# Freecycle ( yey)



## alyssa_liss (May 4, 2009)

So happy, i put a wanted hamster stuff on freecycle last night . i had an email today of a guy saying he had a box of stuff i could have on 2 roads away from where i live lol.

went to collect thinking it might be a wheel and some chews, bits and bobs etc...
got there it was 2 types of rotastack cages a rotastack carrier (pink) lots of tubes the odd wheel and other thing i presume are for the tubes , needs a bit of a clean but im so chuffed


----------



## Akai-Chan (Feb 21, 2009)

Wow awesome  I got a load of cages off freecycle a few weeks ago, Pregnant rat is separated in one at the moment and another makes up the base of the degu cage  Freecycle is awesome. Gotten so much stuff off there!

Peace
Akai-Chan


----------



## Katie&Cody (Dec 4, 2008)

I have been thinking about checking out Freecycle for a while so just wanted to say Thank you very much for A) reminding me and B) getting me to join my area...

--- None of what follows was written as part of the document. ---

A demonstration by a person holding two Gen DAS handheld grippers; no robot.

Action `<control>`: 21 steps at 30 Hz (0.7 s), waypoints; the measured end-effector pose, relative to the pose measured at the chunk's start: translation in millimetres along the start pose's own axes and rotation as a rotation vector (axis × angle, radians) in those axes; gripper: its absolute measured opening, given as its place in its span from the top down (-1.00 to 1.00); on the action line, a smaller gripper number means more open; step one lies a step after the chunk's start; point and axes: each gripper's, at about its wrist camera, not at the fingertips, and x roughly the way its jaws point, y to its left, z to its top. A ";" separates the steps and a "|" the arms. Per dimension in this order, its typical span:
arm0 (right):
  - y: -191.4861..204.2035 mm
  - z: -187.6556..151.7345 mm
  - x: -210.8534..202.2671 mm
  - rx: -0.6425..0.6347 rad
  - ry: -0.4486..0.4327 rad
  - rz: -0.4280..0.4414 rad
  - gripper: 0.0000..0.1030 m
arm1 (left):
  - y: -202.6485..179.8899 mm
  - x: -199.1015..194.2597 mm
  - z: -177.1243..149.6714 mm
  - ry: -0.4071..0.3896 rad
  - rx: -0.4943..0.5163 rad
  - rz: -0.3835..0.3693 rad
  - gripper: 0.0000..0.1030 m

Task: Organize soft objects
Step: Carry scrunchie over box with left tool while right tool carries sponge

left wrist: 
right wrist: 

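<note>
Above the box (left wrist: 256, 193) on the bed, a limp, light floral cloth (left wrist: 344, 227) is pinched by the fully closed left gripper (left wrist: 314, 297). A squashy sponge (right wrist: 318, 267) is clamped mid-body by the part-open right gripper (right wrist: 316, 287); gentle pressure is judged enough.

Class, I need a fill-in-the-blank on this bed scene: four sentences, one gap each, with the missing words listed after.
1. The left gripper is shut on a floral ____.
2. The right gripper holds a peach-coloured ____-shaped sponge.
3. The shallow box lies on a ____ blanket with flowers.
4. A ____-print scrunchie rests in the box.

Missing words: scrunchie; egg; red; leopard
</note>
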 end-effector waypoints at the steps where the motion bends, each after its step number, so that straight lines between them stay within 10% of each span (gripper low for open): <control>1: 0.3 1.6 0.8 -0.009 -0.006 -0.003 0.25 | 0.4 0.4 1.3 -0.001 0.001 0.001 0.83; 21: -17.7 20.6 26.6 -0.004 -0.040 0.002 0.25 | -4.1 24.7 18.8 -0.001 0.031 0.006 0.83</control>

Glad you managed to find a bargain!


----------



## Guest (May 21, 2009)

FREECYCLE is a brilliant website.


----------



## nickylowe40 (Apr 13, 2009)

i love freecycle :001_wub:


----------



## Marcia (Mar 10, 2009)

I'm waiting for my membership to be aprroved on freecycle. Although i'm confused by it lol. 
How do find out if there's anything near you that's being recycled?


----------



## Guest (May 21, 2009)

Marcia said:


> I'm waiting for my membership to be aprroved on freecycle. Although i'm confused by it lol.
> How do find out if there's anything near you that's being recycled?

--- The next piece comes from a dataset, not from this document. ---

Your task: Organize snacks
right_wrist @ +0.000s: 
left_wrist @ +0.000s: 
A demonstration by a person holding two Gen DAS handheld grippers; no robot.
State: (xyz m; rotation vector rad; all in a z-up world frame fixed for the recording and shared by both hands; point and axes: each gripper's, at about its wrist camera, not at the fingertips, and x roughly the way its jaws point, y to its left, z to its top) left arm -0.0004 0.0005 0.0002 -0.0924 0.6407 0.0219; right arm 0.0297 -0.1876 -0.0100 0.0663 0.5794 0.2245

Things that are offered are sent to your email address or you can just check your local Freecycle to view list.


----------



## archiebaby (Feb 25, 2008)

i cant seem to get on it? does anyone have a link please?


----------



## CharleyRogan (Feb 20, 2009)

I have joined freecycle but never seem to be able to get anything off there for the hammies!!

Char
xxx


----------



## Marcia (Mar 10, 2009)

FREE SPIRIT said:


> Things that are offered are sent to your email address or you can just check your local Freecycle to view list.


Thanks ony


----------



## Animals548 (Feb 22, 2009)

Wow lucky!!!
That's an awesome deal!!!


----------



## StolenkissGerbils (Aug 8, 2008)

I LOVE Freecycle!!!

I just got a 3ft tank with a table to stand it on, would have been worth a couple of hundred at least, for a big fat nothing the other day. Silly people! If I'd wanted rid of that tank I'd have sold it! lol too bad for them... Got some gerbie food and bedding before too, and gave away some old junk on 2 occasions.

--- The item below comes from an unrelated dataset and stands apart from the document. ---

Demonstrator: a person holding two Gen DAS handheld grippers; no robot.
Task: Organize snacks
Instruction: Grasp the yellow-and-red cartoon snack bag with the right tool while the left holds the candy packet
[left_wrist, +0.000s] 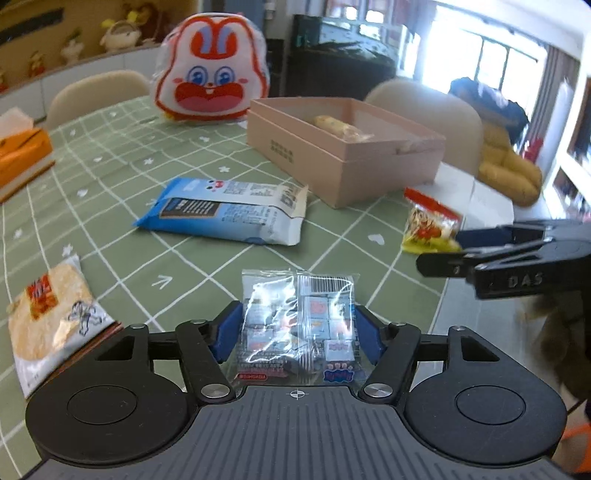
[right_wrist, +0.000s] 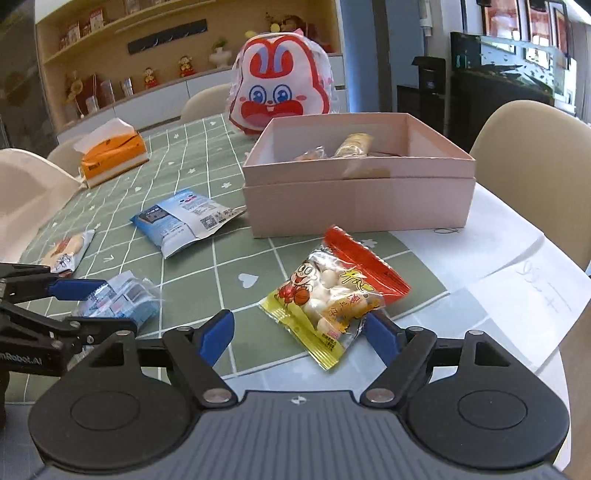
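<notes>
My left gripper (left_wrist: 297, 325) is shut on a clear packet of small wrapped candies (left_wrist: 299, 317), near the table's front edge; it also shows in the right wrist view (right_wrist: 118, 299). My right gripper (right_wrist: 299, 330) is open, its fingers on either side of a red and yellow snack bag (right_wrist: 332, 295), which also shows in the left wrist view (left_wrist: 428, 225). The pink box (right_wrist: 354, 206) stands behind and holds a few snacks. A blue and white bag (left_wrist: 229, 210) and a rice cracker packet (left_wrist: 48, 317) lie on the green cloth.
A rabbit-face bag (right_wrist: 280, 96) stands behind the box. An orange tissue box (right_wrist: 110, 155) sits at the far left. White paper sheets (right_wrist: 498, 273) lie at the table's right edge. Beige chairs (right_wrist: 535, 147) surround the table.
</notes>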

The stuff that people just give away is amazing. I've seen old cars and pianos on my local list on quite a few occasions.


----------



## Marcia (Mar 10, 2009)

My OH picked up a DJ lighting box yesterday worth £300-£400!


----------



## Animals548 (Feb 22, 2009)

Is everything actually free on threre?


----------



## Guest (May 24, 2009)

I have used freecycle but only to pass on things i no longer needed, not got anything off there yet that i am looking for.


----------



## Marcia (Mar 10, 2009)

Animals548 said:


> Is everything actually free on threre?


Yeah, hense the name freecycle  You can get it in america too i think


----------



## StolenkissGerbils (Aug 8, 2008)

Everything is free but sometimes you have to send a stamped addressed envelope if you're having the item posted to you. If you are asking money for the item itself they don't let you post it. The whole idea is to save the environment by giving away what you consider junk.

There's a Freecycle mailing list for just about every locality you can think of. You type your area into the search box on this page or browse the groups list to find your nearest one :thumbsup:
The Freecycle Network


----------